= Aim of the task =
Scan the entries below for the word "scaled". Copy out every line in which it occurs.

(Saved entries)
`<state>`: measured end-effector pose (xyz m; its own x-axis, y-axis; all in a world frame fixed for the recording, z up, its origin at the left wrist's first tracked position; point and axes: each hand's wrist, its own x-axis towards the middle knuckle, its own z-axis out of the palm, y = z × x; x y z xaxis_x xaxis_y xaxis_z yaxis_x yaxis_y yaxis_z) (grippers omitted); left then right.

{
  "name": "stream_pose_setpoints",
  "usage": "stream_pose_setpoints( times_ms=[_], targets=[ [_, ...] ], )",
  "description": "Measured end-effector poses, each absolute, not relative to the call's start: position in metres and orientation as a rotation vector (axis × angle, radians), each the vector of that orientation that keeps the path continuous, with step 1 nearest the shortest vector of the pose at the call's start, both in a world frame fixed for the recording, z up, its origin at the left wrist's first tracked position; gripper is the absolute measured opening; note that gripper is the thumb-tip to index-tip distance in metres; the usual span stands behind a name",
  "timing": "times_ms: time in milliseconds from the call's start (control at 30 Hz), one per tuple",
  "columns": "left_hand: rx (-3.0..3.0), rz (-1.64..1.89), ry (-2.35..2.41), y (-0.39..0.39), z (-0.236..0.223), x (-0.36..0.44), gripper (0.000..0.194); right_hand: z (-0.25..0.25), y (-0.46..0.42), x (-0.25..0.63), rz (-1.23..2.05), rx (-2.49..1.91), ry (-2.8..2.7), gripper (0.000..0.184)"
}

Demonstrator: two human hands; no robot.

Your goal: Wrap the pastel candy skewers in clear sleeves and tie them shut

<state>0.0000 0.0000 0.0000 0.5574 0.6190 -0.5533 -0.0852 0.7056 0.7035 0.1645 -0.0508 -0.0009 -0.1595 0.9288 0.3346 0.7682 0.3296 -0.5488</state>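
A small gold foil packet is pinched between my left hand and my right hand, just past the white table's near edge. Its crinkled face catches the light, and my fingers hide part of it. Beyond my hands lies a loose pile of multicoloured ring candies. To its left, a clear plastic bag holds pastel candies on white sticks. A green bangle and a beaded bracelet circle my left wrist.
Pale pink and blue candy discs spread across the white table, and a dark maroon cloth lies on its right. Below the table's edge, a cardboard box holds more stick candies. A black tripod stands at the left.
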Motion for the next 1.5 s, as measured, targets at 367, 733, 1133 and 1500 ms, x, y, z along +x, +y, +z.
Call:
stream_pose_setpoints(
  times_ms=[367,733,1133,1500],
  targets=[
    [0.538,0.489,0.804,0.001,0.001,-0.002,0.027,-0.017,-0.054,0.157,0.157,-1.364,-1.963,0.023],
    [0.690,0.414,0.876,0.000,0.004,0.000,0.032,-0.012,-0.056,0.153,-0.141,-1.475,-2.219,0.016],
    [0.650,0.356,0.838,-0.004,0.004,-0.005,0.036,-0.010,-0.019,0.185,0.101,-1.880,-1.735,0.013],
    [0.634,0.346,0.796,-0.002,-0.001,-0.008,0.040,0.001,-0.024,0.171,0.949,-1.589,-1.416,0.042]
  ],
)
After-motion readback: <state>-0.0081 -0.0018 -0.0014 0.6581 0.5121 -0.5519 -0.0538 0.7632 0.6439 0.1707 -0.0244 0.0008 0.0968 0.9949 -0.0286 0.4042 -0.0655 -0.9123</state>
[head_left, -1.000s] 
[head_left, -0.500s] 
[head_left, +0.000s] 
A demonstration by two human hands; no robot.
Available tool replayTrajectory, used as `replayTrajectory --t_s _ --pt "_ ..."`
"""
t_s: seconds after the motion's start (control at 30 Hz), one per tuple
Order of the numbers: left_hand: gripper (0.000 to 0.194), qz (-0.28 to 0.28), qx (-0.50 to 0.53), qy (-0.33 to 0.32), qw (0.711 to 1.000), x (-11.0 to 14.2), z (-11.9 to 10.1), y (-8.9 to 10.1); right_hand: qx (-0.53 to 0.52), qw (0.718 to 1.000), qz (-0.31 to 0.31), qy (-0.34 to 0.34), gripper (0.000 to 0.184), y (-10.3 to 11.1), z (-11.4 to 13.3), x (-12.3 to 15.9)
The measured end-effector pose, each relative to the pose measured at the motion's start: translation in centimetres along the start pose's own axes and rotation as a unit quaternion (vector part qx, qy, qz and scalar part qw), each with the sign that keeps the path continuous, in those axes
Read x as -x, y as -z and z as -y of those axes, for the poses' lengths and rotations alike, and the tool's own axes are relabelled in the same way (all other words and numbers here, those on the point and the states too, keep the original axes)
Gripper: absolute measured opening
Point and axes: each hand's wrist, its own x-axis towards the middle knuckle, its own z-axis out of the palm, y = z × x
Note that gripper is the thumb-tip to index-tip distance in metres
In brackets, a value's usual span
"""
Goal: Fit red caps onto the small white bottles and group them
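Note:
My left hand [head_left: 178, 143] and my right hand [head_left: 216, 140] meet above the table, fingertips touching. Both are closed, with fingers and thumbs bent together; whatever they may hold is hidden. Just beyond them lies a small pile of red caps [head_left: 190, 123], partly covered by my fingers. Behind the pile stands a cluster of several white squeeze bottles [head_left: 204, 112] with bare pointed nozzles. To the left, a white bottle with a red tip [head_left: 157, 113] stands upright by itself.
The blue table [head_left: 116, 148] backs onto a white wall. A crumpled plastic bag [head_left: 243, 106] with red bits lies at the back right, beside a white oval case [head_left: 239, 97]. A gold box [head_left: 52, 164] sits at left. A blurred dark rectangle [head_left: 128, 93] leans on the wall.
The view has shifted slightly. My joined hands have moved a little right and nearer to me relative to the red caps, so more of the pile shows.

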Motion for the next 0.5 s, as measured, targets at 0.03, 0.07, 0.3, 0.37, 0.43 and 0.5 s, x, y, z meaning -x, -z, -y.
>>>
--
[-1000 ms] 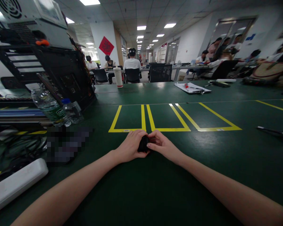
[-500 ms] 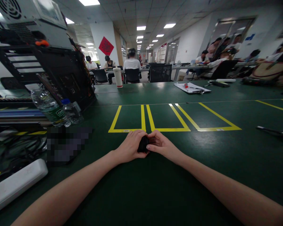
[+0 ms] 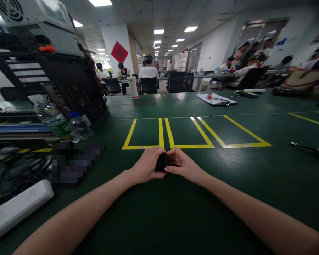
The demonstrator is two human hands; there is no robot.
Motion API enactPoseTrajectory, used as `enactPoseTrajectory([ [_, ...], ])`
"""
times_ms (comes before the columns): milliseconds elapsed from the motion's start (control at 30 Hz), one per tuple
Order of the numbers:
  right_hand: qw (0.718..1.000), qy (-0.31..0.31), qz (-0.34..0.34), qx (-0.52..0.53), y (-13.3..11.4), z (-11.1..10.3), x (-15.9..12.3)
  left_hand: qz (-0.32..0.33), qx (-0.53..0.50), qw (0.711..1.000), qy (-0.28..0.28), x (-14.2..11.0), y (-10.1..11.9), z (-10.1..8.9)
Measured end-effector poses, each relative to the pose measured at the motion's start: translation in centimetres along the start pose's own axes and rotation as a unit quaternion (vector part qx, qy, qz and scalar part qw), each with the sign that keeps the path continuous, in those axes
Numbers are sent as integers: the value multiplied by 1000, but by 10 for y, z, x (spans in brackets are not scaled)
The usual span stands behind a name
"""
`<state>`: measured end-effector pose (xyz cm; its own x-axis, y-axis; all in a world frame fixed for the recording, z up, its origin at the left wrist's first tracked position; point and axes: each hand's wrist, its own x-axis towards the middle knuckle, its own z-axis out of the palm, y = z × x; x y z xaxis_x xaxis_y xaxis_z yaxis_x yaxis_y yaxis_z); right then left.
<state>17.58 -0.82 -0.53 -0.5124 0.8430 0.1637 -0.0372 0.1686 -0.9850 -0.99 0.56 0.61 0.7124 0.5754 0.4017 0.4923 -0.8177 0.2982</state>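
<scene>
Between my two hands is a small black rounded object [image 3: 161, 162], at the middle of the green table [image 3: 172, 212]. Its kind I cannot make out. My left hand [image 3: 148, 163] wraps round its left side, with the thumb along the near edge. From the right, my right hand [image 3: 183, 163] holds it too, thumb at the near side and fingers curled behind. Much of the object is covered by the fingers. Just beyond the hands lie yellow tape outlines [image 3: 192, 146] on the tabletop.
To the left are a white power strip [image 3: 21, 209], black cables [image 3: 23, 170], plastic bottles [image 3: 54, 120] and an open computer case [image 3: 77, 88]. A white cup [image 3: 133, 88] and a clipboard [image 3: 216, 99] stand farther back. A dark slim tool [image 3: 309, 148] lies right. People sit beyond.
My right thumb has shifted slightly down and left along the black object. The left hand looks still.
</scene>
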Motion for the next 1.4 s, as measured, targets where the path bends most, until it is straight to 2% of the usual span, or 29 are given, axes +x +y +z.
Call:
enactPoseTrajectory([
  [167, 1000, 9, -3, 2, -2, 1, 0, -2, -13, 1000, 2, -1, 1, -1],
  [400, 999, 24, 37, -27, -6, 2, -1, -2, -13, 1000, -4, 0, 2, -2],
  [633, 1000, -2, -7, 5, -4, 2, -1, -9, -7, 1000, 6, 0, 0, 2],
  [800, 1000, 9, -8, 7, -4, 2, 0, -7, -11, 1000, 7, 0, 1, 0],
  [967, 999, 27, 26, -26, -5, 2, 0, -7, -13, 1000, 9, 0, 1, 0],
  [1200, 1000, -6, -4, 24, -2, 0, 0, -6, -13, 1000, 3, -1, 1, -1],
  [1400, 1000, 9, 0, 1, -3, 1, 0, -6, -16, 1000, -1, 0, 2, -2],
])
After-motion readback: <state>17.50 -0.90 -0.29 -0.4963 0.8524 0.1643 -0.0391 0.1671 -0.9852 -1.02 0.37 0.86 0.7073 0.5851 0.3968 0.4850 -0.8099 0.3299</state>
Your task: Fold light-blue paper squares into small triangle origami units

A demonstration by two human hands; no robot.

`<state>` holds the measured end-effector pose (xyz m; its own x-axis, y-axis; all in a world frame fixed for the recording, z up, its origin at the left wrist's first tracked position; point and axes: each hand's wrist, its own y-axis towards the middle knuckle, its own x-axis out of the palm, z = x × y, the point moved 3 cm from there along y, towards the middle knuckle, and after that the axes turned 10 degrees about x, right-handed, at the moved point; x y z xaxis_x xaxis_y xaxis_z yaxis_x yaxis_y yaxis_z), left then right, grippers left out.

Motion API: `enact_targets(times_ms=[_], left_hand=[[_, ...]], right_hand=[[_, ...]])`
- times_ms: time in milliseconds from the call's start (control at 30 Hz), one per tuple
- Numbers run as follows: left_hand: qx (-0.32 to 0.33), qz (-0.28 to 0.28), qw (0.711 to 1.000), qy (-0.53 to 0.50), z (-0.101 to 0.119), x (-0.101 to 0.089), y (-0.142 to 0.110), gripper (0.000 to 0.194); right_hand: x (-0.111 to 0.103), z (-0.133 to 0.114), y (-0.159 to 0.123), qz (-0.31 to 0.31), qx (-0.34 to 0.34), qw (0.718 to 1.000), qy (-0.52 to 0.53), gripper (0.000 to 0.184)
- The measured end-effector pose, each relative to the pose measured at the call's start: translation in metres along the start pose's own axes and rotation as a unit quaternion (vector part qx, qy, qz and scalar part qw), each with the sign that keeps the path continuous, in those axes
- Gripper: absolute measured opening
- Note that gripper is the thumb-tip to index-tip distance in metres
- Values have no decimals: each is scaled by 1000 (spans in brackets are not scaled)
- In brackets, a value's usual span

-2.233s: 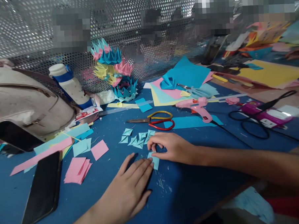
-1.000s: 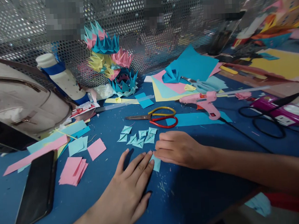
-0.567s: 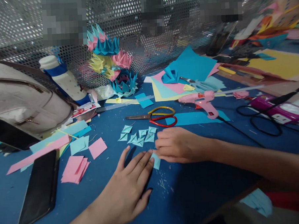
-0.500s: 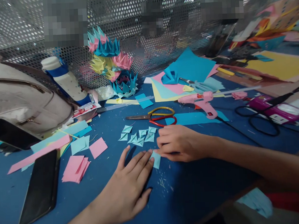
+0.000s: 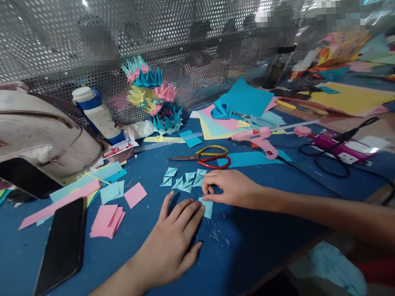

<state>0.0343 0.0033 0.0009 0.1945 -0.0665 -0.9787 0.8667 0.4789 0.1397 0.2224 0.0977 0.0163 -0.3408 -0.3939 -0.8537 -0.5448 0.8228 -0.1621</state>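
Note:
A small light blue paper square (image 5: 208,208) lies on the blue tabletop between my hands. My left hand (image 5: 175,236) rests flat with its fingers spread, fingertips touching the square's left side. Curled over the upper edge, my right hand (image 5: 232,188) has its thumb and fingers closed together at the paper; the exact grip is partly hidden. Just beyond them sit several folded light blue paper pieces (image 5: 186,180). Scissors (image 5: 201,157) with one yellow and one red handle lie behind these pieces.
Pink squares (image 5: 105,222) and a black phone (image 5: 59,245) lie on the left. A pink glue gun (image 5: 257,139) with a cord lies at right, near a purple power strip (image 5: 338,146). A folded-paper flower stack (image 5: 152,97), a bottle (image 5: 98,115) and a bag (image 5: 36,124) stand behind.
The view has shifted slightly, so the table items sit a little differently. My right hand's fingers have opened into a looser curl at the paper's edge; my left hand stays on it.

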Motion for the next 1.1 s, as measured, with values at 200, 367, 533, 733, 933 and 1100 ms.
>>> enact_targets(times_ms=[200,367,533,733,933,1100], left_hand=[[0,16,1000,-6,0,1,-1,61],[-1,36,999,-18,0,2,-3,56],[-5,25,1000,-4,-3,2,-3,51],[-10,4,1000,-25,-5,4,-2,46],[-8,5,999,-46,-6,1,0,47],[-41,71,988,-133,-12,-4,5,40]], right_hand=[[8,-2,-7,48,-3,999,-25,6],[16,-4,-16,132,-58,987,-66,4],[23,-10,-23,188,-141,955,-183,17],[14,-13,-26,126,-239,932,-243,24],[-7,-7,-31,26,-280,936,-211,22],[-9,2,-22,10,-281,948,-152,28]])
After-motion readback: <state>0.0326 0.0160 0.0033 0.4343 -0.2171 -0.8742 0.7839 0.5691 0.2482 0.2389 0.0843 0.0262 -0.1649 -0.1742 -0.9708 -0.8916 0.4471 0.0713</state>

= Completed exercise =
Numbers are sent as integers: the value multiplied by 1000, but by 10 for y, z, x (spans in brackets are not scaled)
- Values have no decimals: each is scaled by 1000 (spans in brackets are not scaled)

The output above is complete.